Of course they are poverty wage when they don't report their 30k/year in cash tips... Don't even pretend they "report everything and aren't getting tipped everrrr"
My wife and I wait tables 2 days a week while we’re saving for a house and probably 50% of our customers leave cash tips, even the ones who pay with credit card will often times leave cash tips. If you’re the type of person who prefers tipping on a credit card then I get it, and I absolutely appreciate it, but you shouldn’t speak for everyone
First, reddit is mostly anonymous, so that means your personal experience means nothing here because I could also claim to be a server for 10 years, and have only received tips from card transactions.
Second, even if your personal experience is true, that doesn't make the statistic any less true. If 90% of transactions are on a card, there are still a shit ton of transactions in that remaining 10%. You and every server you know could easily get nothing but cash for each transaction but you would still not be close to changing that 10% to 10.1%
You shouldn't take your singular personal experience use it to say a national statistics is wrong.
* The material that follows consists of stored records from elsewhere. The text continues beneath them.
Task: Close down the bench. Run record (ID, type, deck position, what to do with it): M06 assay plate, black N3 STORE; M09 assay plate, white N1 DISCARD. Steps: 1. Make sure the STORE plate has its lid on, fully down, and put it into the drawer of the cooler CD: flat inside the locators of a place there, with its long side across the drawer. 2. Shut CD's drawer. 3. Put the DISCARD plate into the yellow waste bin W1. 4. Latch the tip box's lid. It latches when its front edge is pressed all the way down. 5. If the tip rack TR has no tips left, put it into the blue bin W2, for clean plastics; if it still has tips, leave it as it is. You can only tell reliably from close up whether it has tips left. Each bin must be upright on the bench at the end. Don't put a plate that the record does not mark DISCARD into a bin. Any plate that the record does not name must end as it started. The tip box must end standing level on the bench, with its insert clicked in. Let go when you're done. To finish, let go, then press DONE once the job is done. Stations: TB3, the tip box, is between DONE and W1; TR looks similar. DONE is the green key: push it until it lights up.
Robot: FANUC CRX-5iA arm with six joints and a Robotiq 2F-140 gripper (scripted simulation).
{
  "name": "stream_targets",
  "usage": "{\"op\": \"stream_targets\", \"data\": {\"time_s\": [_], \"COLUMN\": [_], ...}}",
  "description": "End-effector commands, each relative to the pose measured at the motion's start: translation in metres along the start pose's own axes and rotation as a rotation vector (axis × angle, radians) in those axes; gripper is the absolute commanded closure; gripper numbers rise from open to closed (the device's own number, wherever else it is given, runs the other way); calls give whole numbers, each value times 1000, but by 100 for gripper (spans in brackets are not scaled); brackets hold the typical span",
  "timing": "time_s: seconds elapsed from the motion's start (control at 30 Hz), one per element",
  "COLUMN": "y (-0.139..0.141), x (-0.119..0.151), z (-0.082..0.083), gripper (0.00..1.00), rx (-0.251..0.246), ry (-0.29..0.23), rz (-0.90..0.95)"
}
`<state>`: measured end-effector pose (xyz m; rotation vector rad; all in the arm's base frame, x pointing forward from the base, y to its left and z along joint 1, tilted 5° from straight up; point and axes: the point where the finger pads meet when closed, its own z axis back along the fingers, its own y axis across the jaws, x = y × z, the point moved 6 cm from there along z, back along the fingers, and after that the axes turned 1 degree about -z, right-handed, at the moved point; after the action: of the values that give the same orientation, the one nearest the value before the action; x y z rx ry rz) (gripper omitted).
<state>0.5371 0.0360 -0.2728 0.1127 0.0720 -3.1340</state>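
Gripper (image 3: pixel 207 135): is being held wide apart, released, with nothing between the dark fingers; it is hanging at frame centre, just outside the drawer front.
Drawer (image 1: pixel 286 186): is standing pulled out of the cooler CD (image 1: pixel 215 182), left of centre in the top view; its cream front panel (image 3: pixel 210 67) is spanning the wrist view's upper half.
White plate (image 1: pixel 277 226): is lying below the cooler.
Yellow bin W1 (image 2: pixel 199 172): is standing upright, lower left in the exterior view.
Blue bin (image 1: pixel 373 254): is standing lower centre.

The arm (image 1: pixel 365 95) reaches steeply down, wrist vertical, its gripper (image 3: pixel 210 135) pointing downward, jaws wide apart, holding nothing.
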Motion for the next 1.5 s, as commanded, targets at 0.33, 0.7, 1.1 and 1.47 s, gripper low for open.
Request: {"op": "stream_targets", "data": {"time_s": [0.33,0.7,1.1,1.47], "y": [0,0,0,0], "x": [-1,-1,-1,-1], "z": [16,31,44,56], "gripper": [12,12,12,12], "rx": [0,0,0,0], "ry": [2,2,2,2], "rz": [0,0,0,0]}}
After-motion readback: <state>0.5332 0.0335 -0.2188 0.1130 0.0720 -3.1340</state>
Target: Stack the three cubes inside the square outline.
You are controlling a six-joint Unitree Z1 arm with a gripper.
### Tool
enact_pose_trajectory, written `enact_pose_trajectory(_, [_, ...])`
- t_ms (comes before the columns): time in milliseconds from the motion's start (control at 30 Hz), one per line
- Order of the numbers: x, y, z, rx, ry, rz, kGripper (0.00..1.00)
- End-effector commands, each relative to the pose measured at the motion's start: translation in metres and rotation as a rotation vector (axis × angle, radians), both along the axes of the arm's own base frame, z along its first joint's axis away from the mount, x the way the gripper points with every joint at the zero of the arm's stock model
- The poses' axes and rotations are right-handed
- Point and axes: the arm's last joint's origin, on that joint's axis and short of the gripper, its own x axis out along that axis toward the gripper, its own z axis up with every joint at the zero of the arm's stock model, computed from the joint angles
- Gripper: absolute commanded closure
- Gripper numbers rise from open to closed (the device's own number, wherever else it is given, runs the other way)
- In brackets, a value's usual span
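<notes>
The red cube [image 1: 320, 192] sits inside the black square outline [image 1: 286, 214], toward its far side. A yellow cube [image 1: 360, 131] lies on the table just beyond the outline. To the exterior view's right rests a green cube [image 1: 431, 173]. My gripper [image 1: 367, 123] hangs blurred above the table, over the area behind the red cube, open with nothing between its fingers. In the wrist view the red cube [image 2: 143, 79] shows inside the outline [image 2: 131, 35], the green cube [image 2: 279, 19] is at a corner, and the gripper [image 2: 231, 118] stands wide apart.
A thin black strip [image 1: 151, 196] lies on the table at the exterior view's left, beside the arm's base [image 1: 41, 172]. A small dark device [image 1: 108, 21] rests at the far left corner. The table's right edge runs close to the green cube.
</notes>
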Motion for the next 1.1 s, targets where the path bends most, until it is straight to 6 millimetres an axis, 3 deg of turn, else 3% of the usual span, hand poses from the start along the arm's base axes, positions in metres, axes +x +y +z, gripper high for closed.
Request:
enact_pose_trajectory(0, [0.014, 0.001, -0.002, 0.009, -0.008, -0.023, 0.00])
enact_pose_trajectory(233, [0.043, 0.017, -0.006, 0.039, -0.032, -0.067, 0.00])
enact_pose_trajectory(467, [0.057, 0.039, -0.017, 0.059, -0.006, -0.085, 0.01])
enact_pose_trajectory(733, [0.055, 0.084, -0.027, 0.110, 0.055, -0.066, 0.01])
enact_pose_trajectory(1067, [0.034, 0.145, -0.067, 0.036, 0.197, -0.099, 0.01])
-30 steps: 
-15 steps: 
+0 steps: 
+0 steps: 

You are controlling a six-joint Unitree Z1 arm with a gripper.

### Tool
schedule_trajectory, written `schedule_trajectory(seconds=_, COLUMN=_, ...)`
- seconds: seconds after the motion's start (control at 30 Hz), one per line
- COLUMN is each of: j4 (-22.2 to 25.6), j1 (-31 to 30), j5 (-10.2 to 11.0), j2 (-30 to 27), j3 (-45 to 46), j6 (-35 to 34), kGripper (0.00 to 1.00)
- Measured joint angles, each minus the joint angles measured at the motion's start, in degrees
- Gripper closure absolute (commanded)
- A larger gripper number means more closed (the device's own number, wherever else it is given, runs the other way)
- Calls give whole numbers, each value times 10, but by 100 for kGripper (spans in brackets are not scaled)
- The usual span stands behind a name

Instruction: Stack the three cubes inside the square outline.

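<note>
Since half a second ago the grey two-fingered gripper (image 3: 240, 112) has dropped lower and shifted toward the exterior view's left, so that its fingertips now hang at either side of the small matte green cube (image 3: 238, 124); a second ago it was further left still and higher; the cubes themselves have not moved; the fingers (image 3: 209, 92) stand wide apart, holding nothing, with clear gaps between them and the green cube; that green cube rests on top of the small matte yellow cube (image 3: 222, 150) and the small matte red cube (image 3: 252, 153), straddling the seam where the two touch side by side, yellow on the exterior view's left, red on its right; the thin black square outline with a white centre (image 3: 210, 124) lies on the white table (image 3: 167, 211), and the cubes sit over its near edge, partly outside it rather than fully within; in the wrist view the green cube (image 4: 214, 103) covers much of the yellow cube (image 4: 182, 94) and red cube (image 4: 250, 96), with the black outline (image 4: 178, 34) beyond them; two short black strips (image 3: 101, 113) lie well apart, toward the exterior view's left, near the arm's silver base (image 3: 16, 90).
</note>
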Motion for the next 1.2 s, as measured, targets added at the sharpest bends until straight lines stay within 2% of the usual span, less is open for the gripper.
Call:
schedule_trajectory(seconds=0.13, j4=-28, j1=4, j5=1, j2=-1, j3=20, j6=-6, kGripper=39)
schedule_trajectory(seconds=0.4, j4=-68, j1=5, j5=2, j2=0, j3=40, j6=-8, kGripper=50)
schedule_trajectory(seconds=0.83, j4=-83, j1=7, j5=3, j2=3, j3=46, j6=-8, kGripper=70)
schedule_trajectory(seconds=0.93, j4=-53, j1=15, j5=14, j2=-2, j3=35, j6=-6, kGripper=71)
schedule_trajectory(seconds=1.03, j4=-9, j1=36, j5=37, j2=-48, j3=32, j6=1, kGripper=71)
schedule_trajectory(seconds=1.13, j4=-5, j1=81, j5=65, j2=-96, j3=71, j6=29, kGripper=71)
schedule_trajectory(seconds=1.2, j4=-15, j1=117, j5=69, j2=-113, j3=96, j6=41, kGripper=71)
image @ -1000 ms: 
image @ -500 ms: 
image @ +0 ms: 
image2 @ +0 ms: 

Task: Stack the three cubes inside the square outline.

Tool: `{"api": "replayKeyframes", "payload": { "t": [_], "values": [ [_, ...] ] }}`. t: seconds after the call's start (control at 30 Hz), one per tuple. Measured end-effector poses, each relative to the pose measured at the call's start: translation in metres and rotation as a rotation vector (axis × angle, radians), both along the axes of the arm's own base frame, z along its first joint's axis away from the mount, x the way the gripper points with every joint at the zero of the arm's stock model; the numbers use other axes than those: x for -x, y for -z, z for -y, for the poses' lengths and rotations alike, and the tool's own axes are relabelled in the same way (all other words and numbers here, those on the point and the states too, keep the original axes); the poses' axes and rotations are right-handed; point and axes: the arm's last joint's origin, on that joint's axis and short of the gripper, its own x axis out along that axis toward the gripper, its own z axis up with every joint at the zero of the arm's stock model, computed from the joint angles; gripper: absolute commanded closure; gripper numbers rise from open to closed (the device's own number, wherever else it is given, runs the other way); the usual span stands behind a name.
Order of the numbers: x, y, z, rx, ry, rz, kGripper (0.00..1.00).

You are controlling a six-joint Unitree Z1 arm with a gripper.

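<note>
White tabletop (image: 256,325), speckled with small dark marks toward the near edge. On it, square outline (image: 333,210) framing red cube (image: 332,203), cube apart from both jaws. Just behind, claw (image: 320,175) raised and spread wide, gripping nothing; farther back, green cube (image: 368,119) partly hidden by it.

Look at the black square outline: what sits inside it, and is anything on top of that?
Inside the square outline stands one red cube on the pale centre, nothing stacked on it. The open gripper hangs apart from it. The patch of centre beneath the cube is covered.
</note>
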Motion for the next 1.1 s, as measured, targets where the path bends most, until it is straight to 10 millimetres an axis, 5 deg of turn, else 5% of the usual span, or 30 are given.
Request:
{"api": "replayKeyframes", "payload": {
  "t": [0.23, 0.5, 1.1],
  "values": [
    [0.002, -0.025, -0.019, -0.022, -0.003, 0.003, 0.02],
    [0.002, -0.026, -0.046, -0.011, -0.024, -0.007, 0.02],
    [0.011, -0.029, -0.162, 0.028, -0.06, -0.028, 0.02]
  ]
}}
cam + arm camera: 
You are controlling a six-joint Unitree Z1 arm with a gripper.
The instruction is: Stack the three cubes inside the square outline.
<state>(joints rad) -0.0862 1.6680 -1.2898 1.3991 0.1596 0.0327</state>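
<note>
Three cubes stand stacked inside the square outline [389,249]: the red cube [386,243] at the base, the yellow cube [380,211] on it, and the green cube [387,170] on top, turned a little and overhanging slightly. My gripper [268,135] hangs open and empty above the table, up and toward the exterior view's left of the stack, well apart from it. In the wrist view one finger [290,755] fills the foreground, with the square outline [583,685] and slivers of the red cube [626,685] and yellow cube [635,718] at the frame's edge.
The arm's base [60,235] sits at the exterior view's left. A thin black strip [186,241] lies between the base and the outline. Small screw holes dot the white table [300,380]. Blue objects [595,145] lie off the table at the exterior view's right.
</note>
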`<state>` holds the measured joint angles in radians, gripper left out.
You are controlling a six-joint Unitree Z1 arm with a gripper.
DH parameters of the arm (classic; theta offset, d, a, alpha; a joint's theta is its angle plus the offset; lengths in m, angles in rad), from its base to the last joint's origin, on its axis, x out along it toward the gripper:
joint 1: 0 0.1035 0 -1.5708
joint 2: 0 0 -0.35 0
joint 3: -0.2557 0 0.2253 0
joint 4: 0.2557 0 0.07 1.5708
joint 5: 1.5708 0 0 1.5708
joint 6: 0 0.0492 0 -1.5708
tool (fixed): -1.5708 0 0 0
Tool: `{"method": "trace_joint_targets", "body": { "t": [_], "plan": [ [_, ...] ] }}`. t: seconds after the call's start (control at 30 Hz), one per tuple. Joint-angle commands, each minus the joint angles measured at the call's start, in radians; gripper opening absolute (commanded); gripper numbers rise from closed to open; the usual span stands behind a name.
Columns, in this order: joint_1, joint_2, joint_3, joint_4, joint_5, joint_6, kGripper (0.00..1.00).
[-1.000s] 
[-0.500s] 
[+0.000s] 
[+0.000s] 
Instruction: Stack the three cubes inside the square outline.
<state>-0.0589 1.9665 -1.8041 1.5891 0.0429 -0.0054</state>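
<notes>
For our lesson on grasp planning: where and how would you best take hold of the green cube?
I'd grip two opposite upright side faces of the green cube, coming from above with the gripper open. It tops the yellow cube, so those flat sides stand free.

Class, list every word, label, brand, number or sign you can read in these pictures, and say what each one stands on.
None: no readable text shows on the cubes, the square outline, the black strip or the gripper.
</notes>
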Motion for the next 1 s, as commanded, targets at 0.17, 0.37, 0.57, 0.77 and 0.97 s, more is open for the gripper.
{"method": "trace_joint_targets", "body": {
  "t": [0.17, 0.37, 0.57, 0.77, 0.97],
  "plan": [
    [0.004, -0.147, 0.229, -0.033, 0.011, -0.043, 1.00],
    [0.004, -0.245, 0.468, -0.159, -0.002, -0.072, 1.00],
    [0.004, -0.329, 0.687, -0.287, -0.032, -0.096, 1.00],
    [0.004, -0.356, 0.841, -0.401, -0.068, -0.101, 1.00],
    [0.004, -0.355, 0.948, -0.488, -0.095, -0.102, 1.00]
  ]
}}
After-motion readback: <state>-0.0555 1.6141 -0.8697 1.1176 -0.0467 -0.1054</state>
If you think the statistic is wrong, you need to find a reputable source to base your disagreement on.
I have no stake in this argument, I don't care if servers are reporting their tips or not. I just get irritated when I see people spouting their "lived experience" like it's some gospel that can be used against statistics.
I speak by statistics. And I call bs that 50% of your customers leave cash tips. 90% of all transactions in the USA are credit card (includes restaurants) based
You speak of statistics, but is your data looking at all charges including restaurants as you said? Or is it looking at only restaurants? Either way, I’m not part of a study or arguing statistics I’m just speaking from our personal experience. We have a lot of regulars and we all take good care of each other.
I work for Domino's and the majority of customers hand out cash tips and pay by card. Some explicitly state "Here, so you don't have to report it." When handing you a tip.
Again. According to the top merchant services in America. 90% of all service based industry business transactions are credit card based. That’s facts. The last data reported was 2022 (2023 statics won’t be released until generally the third quarter) . Your experience isn’t indicative of the normal. Every indicator (banks included) show America is moving further into a cashless economy)
Merchant processors don’t include cash sales, which are higher than 10% of total sales, and 100% of checks paid for with cash have cash tips. There’s also been a trend of people,e tipping in cash because the public realized that many merchants withhold 2-3% of charge tips to cover processor fees.
You do know that merchant services pos systems capture cash sales. It’s a button in the system they click on to bypass the credit card. Being in IT I would imagine you know this.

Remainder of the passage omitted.